• _WHAT THIS TASK INVOLVES_: Find the string "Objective" in the data, then copy every line where it is found.

• _DATA TO PROCESS_:
▼
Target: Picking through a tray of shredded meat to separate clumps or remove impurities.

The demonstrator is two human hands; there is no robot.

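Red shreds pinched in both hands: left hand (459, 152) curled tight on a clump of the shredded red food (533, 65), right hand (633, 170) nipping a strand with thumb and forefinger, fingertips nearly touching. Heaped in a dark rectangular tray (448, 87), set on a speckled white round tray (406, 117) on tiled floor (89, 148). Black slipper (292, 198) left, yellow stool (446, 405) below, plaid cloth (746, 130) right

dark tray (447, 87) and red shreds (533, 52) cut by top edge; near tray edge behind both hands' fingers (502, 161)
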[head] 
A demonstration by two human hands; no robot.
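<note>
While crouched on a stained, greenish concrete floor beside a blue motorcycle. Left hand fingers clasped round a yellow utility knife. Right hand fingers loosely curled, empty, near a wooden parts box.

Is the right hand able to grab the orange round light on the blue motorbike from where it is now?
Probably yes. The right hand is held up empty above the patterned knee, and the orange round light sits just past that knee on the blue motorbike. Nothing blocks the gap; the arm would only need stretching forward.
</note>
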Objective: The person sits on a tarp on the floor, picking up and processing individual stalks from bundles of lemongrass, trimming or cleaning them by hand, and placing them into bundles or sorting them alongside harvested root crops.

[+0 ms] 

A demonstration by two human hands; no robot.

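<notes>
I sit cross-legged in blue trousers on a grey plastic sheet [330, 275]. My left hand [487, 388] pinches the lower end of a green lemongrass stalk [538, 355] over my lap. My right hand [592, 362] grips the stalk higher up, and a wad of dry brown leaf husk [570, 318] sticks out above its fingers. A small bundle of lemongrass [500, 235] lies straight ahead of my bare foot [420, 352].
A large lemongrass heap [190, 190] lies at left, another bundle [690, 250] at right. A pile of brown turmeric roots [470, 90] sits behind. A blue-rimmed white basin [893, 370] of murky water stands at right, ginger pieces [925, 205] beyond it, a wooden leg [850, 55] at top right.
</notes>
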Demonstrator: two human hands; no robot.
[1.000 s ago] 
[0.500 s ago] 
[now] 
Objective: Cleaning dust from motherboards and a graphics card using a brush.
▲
• _TASK SOLUTION_:
Objective: The person sits on a tarp on the floor, picking up and processing individual stalks from bundles of lemongrass, trimming or cleaning them by hand, and placing them into bundles or sorting them alongside harvested root crops.
Objective: Cleaning dust from motherboards and a graphics card using a brush.

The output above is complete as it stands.